🤖 AI Summary
Existing HMR datasets suffer from occlusion, illumination variability, and privacy constraints, while mmWave radar datasets are limited by sparse annotations, small scale, and narrow action diversity. To address these limitations, we introduce the first large-scale multimodal mmWave radar-based human mesh recovery benchmark—comprising 661K frames—with synchronized acquisition of high-resolution mmWave tensors/point clouds, RGB-D imagery, and motion-capture-grade 3D mesh and trajectory annotations. Our benchmark uniquely enables fine-grained RF signal modeling across complex scenarios including free-form movement and rehabilitation tasks, and supports both unimodal radar and RGB-D fusion evaluation. We establish new baselines on real-time (RT) and radar pose classification (RPC), as well as cross-modal transfer tasks. Empirical results demonstrate mmWave radar’s robustness under occlusion, low-light conditions, and privacy-sensitive settings, while also revealing modeling bottlenecks in fast, unconstrained motion.
📝 Abstract
Human mesh reconstruction (HMR) provides direct insights into body-environment interaction, which enables various immersive applications. While existing large-scale HMR datasets rely heavily on line-of-sight RGB input, vision-based sensing is limited by occlusion, lighting variation, and privacy concerns.

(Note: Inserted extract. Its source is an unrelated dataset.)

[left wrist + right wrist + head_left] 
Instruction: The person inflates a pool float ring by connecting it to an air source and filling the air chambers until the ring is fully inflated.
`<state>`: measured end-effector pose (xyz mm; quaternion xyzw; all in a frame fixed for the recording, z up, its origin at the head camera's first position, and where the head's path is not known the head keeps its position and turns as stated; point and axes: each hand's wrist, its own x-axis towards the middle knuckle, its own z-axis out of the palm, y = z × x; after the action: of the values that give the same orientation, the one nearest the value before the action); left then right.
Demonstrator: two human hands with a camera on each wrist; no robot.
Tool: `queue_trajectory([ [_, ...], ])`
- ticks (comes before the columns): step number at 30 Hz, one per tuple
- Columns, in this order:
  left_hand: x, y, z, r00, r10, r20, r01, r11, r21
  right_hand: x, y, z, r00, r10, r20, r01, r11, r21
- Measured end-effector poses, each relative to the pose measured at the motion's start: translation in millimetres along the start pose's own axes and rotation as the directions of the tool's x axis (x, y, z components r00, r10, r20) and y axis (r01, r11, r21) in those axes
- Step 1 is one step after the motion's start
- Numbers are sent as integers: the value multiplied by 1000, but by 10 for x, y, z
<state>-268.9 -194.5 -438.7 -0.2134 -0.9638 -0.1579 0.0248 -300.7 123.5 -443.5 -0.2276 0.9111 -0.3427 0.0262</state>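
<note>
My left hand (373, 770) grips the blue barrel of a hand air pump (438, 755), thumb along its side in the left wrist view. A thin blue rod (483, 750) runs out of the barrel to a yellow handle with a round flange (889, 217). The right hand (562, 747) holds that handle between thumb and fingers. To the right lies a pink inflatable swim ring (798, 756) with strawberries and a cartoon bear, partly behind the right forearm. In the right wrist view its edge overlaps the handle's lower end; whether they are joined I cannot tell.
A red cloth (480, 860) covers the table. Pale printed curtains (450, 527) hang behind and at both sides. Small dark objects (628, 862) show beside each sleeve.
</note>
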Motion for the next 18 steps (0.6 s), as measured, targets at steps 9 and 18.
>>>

To overcome these limitations, recent efforts have explored radio-frequency (RF) mmWave radar for privacy-preserving indoor human sensing. However, current radar datasets are constrained by sparse skeleton labels, limited scale, and simple in-place actions. To advance the HMR research community, we introduce M4Human, the current largest-scale (661K-frame) ($9 imes$ prior largest) multimodal benchmark, featuring high-resolution mmWave radar, RGB, and depth data. M4Human provides both raw radar tensors (RT) and processed radar point clouds (RPC) to enable research across different levels of RF signal granularity. M4Human includes high-quality motion capture (MoCap) annotations with 3D meshes and global trajectories, and spans 20 subjects and 50 diverse actions, including in-place, sit-in-place, and free-space sports or rehabilitation movements. We establish benchmarks on both RT and RPC modalities, as well as multimodal fusion with RGB-D modalities. Extensive results highlight the significance of M4Human for radar-based human modeling while revealing persistent challenges under fast, unconstrained motion. The dataset and code will be released after the paper publication.